Beginnen Sie mit dem Start der Open-Source-Plattform für die biologische Bildanalyse. Öffnen Sie den BinDmito-Stack und zeichnen Sie eine rechteckige Region of Interest mit einer Breite von 256 Pixeln und einer Höhe von fünf Mikrometern. Ermitteln Sie einen zentralen und einen lateralen ROI.
Rufen Sie das Diagrammprofil der ROIs mit der Tastenkombination Befehl K ab und übertragen Sie die Daten in eine Tabelle, die die Spalten B und C ausfüllt.Füllen Sie Spalte D, indem Sie die zweite Zelle in Spalte D auswählen.Navigieren Sie zum Menü Start, wählen Sie Füllung und klicken Sie auf Reihe. Wählen Sie als Nächstes Spalten aus und geben Sie die berechnete Delta-Abtastfrequenz als Schrittwert und das berechnete S als Stoppwert ein. Wechseln Sie zum Menü Daten, klicken Sie auf Datenanalyse und wählen Sie Fourier-Analyse.

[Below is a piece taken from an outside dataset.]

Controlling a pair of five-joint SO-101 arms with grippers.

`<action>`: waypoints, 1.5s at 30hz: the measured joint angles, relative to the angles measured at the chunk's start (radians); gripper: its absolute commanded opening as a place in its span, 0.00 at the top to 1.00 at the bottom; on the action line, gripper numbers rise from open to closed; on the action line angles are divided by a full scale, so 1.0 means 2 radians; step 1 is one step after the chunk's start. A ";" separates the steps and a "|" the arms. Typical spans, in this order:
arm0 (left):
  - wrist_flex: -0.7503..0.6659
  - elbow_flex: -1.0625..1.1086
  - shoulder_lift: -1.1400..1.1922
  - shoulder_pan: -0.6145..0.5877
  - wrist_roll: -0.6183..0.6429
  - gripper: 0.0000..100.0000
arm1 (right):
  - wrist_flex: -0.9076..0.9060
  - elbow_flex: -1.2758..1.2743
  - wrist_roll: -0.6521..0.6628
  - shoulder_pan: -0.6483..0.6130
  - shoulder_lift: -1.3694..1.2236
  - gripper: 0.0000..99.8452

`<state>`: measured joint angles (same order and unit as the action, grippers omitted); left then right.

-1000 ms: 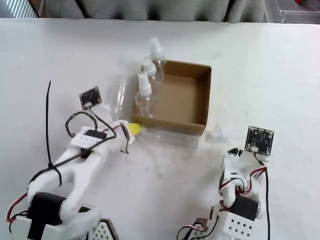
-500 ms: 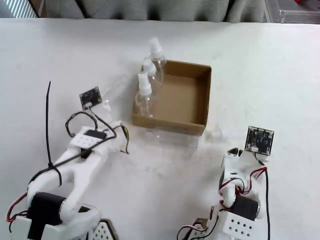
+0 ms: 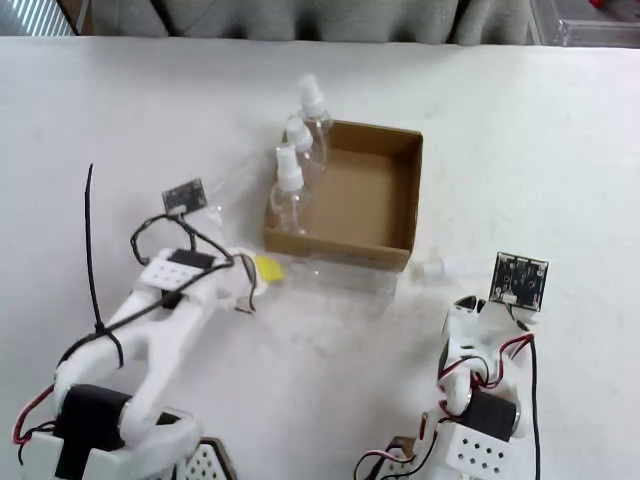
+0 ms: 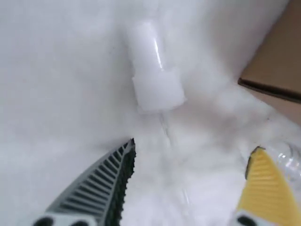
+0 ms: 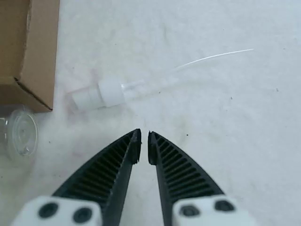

Wählen Sie den Bereich der Datenpunkte in Spalte C und den entsprechenden Bereich in Spalte E.Füllen Sie nun Spalte F mit der FFT-Magnitude, indem Sie die IMABS-Funktion verwenden, um den absoluten Wert aus der komplexen Zahl in E zurückzugeben, und multiplizieren Sie zur Normalisierung mit 2 über N. Füllen Sie Spalte F automatisch mit dieser Formel aus. Zeichnen Sie das FFT-Spektrum mit der Magnitude in F als Funktion der FFT-Frequenz in D bis S. Ermitteln Sie schließlich den Punkt des maximalen Peaks und die entsprechende FFT-Frequenz.
Die Diagrammprofile der ausgewählten ROIs zeigen Unterschiede in der Verteilung der Fluoreszenzen zwischen den Fasern von schlanken und adipösen Ratten sowie ROI-Variationen innerhalb derselben Faser. Bei lateralen ROIs war die Häufigkeit der mitochondrialen Längsverteilung in den Fasern von schlanken und adipösen Ratten ähnlich, mit einer höheren Amplitude in adipösen Rattenfasern. Im Gegensatz dazu ist der zentrale ROI der adipösen Rattenfaser ein Beispiel für eine kritische Reduktion des FFT-Peaks, wenn eine wichtige Veränderung der mitochondrialen Verteilung vorliegt.